Given that the Executive Committee has the power (except when the County Committee is in session) to determine who may vote in an Independence Party primary in Richmond County, the City Board is required,.under the constitutionally protected right of free association, to effectuate that determination, unless there is some overriding and compelling state interest to the contrary. See, e.g., Tashjian v. Republican Party of Connecticut, 479 U.S. 208, 217, 107 S.Ct. 544, 93 L.Ed.2d 514 (1986); Democratic Party v. Wisconsin ex rel. La Follette, 450 U.S. 107, 123, 101 S.Ct. 1010, 67 L.Ed.2d 82 (1981); State Comm. of the Independence Party v. Berman, 294 F.Supp.2d 518 (S.D.N.Y.2003). But the City Board offers no competing interest sufficient to meet this burden. Rather, it purports to rely on N.Y. Elec. Law § 2-114, a provision of state law that permits (but does not require) a county committee to "prepare rules for governing the party within its political unit" and which sets forth procedures by which a county committee may thereafter amend its rules, if any, or promulgate new ones. See id. However, nothing in § 2-114 requires a county committee to adopt a rule governing who may participate in its primaries; and in the instant case, as indicated, the Independence Party of Richmond County chose not to adopt any rule on this issue, but rather to leave the matter to ad hoc resolution.

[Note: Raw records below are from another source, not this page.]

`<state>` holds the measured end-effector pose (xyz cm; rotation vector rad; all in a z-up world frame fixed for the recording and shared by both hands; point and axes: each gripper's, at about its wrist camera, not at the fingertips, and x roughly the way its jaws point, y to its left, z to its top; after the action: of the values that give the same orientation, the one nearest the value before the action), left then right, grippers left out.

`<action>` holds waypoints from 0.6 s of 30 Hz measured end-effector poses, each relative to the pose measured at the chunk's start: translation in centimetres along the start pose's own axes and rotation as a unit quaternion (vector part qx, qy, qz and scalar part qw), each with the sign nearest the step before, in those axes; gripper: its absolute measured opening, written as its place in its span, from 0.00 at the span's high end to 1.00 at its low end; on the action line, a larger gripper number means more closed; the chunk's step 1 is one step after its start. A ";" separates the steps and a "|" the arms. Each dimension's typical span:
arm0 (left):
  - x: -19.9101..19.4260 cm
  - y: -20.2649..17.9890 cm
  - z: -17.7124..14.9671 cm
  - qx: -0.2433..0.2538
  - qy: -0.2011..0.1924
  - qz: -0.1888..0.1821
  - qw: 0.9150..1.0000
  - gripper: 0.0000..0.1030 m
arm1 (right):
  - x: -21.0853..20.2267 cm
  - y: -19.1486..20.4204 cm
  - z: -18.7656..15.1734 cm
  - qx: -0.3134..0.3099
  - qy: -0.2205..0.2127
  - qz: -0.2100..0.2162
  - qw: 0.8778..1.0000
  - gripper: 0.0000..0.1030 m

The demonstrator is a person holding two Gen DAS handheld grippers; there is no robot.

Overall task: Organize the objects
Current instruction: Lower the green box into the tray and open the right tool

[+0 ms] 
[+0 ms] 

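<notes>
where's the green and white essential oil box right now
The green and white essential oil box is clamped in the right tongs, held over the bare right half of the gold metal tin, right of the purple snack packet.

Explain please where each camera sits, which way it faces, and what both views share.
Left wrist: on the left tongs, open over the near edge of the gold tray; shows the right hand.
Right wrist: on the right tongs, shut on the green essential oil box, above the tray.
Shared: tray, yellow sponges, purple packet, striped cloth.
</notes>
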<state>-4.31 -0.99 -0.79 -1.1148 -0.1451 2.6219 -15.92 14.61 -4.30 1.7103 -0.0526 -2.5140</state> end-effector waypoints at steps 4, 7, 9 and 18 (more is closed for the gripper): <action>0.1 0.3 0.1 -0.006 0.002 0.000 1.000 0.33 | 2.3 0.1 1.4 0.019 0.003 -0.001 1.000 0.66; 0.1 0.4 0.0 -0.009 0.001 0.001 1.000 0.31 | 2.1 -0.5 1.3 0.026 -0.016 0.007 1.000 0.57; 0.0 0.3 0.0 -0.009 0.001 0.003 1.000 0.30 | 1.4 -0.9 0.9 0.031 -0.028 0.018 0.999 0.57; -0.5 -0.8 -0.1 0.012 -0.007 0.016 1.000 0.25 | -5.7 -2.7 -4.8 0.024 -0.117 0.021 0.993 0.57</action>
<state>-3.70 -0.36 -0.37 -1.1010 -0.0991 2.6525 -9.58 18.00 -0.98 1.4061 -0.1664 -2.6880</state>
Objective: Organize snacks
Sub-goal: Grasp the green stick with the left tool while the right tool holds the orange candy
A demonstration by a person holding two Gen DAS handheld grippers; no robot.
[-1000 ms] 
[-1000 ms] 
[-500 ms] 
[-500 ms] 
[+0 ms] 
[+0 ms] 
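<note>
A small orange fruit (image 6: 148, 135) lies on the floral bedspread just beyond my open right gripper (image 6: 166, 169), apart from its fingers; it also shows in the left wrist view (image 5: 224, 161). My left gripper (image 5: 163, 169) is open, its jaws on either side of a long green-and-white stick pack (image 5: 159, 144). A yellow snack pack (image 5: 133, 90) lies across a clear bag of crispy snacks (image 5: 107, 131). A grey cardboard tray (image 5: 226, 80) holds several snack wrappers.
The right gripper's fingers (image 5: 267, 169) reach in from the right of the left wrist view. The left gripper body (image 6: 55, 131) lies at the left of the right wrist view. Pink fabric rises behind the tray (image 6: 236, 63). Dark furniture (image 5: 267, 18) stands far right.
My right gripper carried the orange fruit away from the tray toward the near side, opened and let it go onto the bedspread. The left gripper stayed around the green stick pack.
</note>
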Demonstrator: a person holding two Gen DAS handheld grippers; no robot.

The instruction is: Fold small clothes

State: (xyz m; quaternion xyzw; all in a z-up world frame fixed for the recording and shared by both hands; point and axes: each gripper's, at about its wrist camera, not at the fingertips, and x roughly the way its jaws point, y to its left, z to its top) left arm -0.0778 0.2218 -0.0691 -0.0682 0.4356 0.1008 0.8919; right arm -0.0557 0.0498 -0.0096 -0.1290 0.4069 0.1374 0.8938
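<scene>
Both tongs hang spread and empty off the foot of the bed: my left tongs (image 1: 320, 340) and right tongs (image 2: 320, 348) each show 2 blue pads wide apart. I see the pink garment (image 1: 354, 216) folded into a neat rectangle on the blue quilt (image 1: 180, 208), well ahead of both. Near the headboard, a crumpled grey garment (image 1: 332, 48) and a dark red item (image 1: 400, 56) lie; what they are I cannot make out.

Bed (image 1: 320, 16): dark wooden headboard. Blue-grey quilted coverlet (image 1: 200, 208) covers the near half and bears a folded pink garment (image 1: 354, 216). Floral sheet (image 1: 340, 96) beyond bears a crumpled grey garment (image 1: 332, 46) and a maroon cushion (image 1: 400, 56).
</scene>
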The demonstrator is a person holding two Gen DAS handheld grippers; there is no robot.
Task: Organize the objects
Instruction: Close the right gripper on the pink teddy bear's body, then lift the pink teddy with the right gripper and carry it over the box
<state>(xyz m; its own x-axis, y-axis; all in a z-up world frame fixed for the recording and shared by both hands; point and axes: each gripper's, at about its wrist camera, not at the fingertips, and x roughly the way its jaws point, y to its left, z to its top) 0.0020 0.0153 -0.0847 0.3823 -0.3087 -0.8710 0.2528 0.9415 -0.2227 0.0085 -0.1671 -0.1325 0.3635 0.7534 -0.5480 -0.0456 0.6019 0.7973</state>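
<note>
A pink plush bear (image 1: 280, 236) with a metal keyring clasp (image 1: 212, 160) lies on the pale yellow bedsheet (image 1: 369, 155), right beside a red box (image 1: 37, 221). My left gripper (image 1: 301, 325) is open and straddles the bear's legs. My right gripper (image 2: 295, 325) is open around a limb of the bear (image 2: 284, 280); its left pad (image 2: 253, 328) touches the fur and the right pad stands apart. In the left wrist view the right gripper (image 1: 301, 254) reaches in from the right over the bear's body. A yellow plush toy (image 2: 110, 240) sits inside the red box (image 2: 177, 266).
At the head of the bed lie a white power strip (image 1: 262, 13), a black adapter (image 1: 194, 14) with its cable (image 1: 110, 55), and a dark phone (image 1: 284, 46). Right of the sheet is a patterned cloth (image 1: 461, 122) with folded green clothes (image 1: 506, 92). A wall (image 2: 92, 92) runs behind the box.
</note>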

Accordingly, the Court hereby orders the City Board to take all necessary steps to ensure that unaffiliated registered voters may participate in the Independence Party primary election for Richmond County public offices scheduled for September 14, 2004.
SO ORDERED.
. Moreover, even if there were a state statute requiring a party to adopt a formal rule before seeking to open its primary to unaffiliated voters, such a statute would likely be unconstitutional, as a political party's "determination of the boundaries of its own association . is protected by the Constitution," Tashjian, 479 U.S. at 224, 107 S.Ct. 544.